§ **EXERCISE DESCRIPTION**
The reply should contain every entry exactly as given, with no pictures in it.
:: INPUT ::
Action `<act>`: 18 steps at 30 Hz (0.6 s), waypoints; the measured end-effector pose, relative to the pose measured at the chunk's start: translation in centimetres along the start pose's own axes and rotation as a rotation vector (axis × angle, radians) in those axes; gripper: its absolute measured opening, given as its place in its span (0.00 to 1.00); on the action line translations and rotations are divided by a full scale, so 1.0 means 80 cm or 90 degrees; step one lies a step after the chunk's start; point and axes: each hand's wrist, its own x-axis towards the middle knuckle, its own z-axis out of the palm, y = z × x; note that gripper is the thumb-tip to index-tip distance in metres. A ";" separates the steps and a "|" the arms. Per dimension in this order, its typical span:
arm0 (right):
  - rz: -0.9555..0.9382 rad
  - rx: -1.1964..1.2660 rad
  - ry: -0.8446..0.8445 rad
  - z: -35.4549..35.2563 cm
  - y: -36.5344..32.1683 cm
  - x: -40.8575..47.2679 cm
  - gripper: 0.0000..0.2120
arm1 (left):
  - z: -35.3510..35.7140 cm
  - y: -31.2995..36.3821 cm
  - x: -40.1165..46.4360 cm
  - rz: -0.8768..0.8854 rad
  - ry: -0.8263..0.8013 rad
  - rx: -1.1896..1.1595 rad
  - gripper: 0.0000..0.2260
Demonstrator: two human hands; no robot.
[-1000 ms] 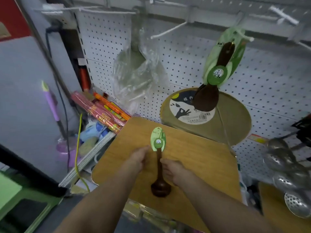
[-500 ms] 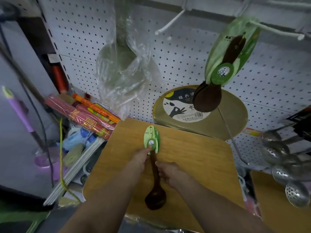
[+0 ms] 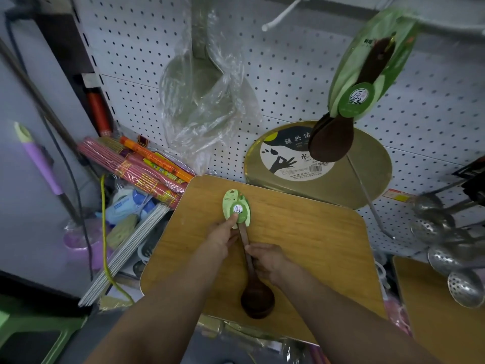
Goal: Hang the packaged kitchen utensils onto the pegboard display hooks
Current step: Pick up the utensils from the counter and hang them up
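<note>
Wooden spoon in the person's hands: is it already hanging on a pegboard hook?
No. The wooden spoon is held by the left hand and right hand above the bamboo board.

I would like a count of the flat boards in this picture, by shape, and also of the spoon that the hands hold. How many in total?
rectangular wooden boards: 2
round board: 1
dark wooden spoon, held by the left hand and the right hand: 1
Total: 4
</note>
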 end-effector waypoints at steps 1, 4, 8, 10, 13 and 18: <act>-0.001 0.010 -0.002 -0.003 0.002 -0.005 0.03 | 0.000 0.001 -0.003 0.007 0.005 -0.013 0.20; 0.007 0.041 -0.019 -0.014 0.009 -0.025 0.03 | 0.005 -0.001 -0.012 0.033 0.001 -0.030 0.19; -0.005 0.042 -0.025 -0.041 0.017 -0.057 0.10 | 0.024 -0.011 -0.039 0.073 -0.010 -0.015 0.12; -0.024 0.049 -0.020 -0.059 0.022 -0.073 0.11 | 0.038 -0.020 -0.053 0.098 -0.024 -0.003 0.12; -0.053 0.050 -0.002 -0.095 0.034 -0.102 0.14 | 0.065 -0.040 -0.079 0.113 -0.039 0.001 0.12; -0.087 0.107 0.004 -0.170 0.064 -0.157 0.14 | 0.126 -0.086 -0.135 0.134 -0.094 0.002 0.08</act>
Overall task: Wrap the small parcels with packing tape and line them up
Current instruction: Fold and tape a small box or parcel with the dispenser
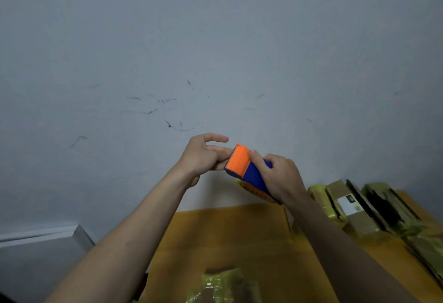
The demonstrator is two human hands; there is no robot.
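Observation:
My right hand [280, 178] grips an orange and blue tape dispenser [247, 171], held up in front of the wall with the orange end pointing left. My left hand [203, 156] is at that orange end, fingers curled against the dispenser's mouth; whether they pinch the tape end cannot be seen. A small parcel [223, 286] wrapped in yellowish tape lies on the brown cardboard [227, 235] at the bottom edge. Several taped parcels [359, 209] stand in a row at the right.
A pale grey wall [215, 51] with pen marks fills most of the view. A grey ledge [43, 238] sits at the lower left. The cardboard surface stretches between my forearms.

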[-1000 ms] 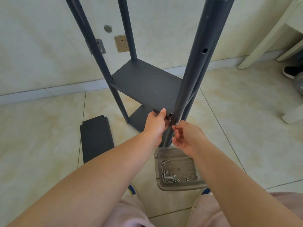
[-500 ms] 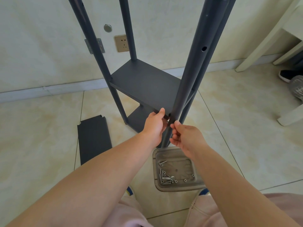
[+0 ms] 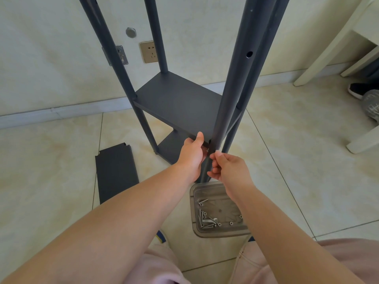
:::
§ **ANSWER TO THIS PROBLEM**
Action `<act>`: 18 steps at 30 Hz (0.6 s), waypoints; the measured end-effector pose, relative to the pose measured at the chunk's start: translation in centimetres along the start pose's own axes and rotation as a rotation vector (axis × angle, radians) in those axes; gripper: its absolute measured opening, given as its place in its span (0.00 to 1.00); on the action line translations and rotations are divided by a full scale, so 1.0 means 80 cm or 90 degrees; step one lies a step after the chunk's start; point and axes: each hand's wrist, its own x-axis towards the middle knuckle, its own z-axis out of the palm, y = z × x; note that gripper is the thumb-tip to index-tip distance in metres. A ";" separates the steps and a "|" the arms. Per dimension in this order, its typical span:
arm0 (right):
  - rz: -0.9555..0.9382 rad
  - rx: -1.1964..1.2660 rad
  - ry: -0.8446..0.8445 rad
  - z: -35.4549..35.2563 cm
  - y: -36.5344..32.1683 cm
  - x: -40.8575..47.2679 cm
  - gripper: 0.0000..0.2120
arm1 (left):
  - z: -35.3510..35.7140 cm
  - y: -31.2995..36.3821 cm
  - x: -40.1165..46.4360 cm
  - rz: -0.8768..0.8854 rad
  - ry: -0.8263..0.8013 rad
  - rx: -1.1896..1.1595 rad
  - gripper: 0.0000..0.2260
Demonstrator: two human hands; no robot.
[-1000 ms] 
[-500 ms] 
[+0 ms] 
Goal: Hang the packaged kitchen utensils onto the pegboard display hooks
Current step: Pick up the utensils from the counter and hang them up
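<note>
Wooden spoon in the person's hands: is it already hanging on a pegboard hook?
No. The wooden spoon is held by the left hand and right hand above the bamboo board.

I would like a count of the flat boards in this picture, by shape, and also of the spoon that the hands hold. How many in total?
rectangular wooden boards: 2
round board: 1
dark wooden spoon, held by the left hand and the right hand: 1
Total: 4
</note>
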 end-effector waypoints at steps 1, 4, 8, 10, 13 and 18: <act>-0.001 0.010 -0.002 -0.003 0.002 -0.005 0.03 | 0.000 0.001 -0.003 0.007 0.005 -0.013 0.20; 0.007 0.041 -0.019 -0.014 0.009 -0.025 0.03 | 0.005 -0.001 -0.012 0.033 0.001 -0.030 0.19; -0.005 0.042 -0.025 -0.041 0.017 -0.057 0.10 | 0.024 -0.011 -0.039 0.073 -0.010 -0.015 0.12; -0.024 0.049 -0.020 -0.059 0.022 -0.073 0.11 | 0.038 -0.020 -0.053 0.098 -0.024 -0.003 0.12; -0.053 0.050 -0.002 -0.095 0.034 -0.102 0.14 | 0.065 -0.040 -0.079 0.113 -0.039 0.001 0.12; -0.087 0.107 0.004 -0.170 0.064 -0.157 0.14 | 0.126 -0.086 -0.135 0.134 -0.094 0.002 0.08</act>
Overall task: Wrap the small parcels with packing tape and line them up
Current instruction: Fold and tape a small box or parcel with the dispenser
The demonstrator is two human hands; there is no robot.
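Observation:
My right hand [280, 178] grips an orange and blue tape dispenser [247, 171], held up in front of the wall with the orange end pointing left. My left hand [203, 156] is at that orange end, fingers curled against the dispenser's mouth; whether they pinch the tape end cannot be seen. A small parcel [223, 286] wrapped in yellowish tape lies on the brown cardboard [227, 235] at the bottom edge. Several taped parcels [359, 209] stand in a row at the right.
A pale grey wall [215, 51] with pen marks fills most of the view. A grey ledge [43, 238] sits at the lower left. The cardboard surface stretches between my forearms.
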
[-1000 ms] 
[-500 ms] 
[+0 ms] 

This answer is complete.